Despite familiar touchstones, Little Rock had moved on without us. A gigantic new multiplex theater, the Rave, had opened out west on a site formerly occupied by hardwoods. The good old Wallace Grill was long gone, sacrificed for an upscale eating place that would never deign to list a chicken-salad sandwich on its menu. Progress can be cruel. In the River Market area, a hot new restaurant, the Vermillion Water Grille, was doing big business on the ground floor of a once run-down shell that had metamorphosed into a luxury apartment building that is home, or at least one home, to the actress and native daughter Mary Steenburgen and her husband, Ted Danson. From their riverview window they’re able to look northeast at the big glass rectangle, the presidential library for their old friend Bill.

When Beth and I left for France, the Clinton Presidential Center seemed to consist of architects’ drawings and lawsuits over property rights. Now we wanted to see what the place looked like. Driving the expressway in from West Little Rock, we found that the same old go-nowhere cloverleaf that I had taken to Southern Magazine had become the exit to the future.

The Clinton Library appears to be all windows, which no doubt will spark jokes about people who live in glass houses. No matter. Even aside from its unique purpose and meaning, this presidential library is that rarest and most impressive of events in a modern American city, an example of new life sprouting among the old.

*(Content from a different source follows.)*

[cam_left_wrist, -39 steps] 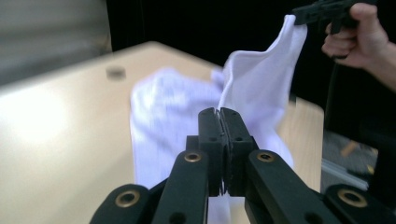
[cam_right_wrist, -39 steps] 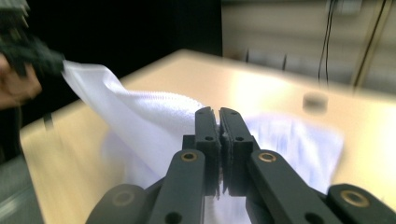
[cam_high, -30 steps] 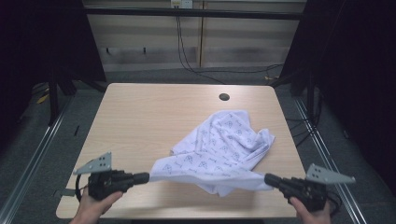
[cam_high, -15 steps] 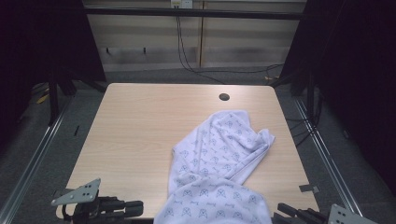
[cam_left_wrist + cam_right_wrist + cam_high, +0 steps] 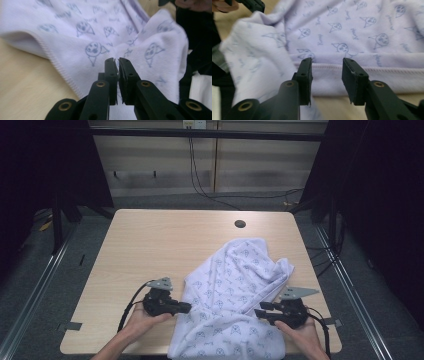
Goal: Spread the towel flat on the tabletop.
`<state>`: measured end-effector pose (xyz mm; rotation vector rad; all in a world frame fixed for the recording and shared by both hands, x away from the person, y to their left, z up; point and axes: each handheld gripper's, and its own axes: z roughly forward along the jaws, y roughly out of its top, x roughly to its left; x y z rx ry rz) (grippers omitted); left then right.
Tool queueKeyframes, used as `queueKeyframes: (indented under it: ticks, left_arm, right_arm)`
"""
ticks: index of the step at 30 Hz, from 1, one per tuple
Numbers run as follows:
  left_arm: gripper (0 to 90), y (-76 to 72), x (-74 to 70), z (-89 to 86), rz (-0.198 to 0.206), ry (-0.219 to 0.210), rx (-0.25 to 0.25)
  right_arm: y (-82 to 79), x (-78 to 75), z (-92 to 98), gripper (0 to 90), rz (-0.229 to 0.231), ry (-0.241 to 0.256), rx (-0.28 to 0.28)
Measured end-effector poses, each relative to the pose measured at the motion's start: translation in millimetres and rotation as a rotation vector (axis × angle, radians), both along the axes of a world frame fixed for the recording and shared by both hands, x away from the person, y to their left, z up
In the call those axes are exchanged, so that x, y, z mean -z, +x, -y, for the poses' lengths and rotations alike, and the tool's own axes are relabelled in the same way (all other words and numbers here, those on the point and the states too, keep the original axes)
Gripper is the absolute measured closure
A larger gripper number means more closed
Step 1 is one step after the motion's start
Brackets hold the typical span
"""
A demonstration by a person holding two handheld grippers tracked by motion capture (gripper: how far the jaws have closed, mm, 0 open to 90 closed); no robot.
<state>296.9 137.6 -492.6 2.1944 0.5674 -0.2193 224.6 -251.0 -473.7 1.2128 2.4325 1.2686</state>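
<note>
Roughly mid-job, by the look of it: a white printed garment lies crumpled on the near right part of the worktop, its near end spilling over the near edge and its far end reaching toward the middle. Work in hand appears to be spreading or folding it; neither is done yet, since the cloth is bunched with folds running diagonally and no flat layer showing. Left claw sits at the garment's left edge, and in the left gripper view its 2 jaws stand pressed together with a pinch of fabric between the tips, so it is clamped on the cloth. Right claw sits at the garment's right edge; in the right gripper view the jaws stand well apart, a stitched hem lying across the gap just beyond them, nothing gripped. Judgement: 1 side is secured, the other still needs a hold on that hem before the cloth can be pulled taut and laid out. A small dark hole marks the far part of the worktop, well apart from the garment.
</note>
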Motion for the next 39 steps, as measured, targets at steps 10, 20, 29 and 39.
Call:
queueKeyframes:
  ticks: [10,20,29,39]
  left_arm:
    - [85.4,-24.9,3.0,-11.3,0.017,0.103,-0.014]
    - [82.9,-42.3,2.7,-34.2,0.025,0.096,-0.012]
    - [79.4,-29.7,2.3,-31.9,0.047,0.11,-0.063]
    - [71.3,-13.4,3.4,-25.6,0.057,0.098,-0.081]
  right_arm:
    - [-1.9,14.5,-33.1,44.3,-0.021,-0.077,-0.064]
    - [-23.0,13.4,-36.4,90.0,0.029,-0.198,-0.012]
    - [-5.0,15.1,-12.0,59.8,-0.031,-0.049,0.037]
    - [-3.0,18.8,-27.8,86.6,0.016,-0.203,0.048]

I dearly hoped to be there for the opening, but it wasn’t to be. Instead, I was still in France, looking out on the Pyrenees, pondering Henri Matisse and his fascination with windows. At the moment my theory is this: Ultimately they weren’t important so much for what he saw outside when he looked through them as for what that view revealed to him about himself. Considering my experience in Little Rock, I think old Matisse was on to something.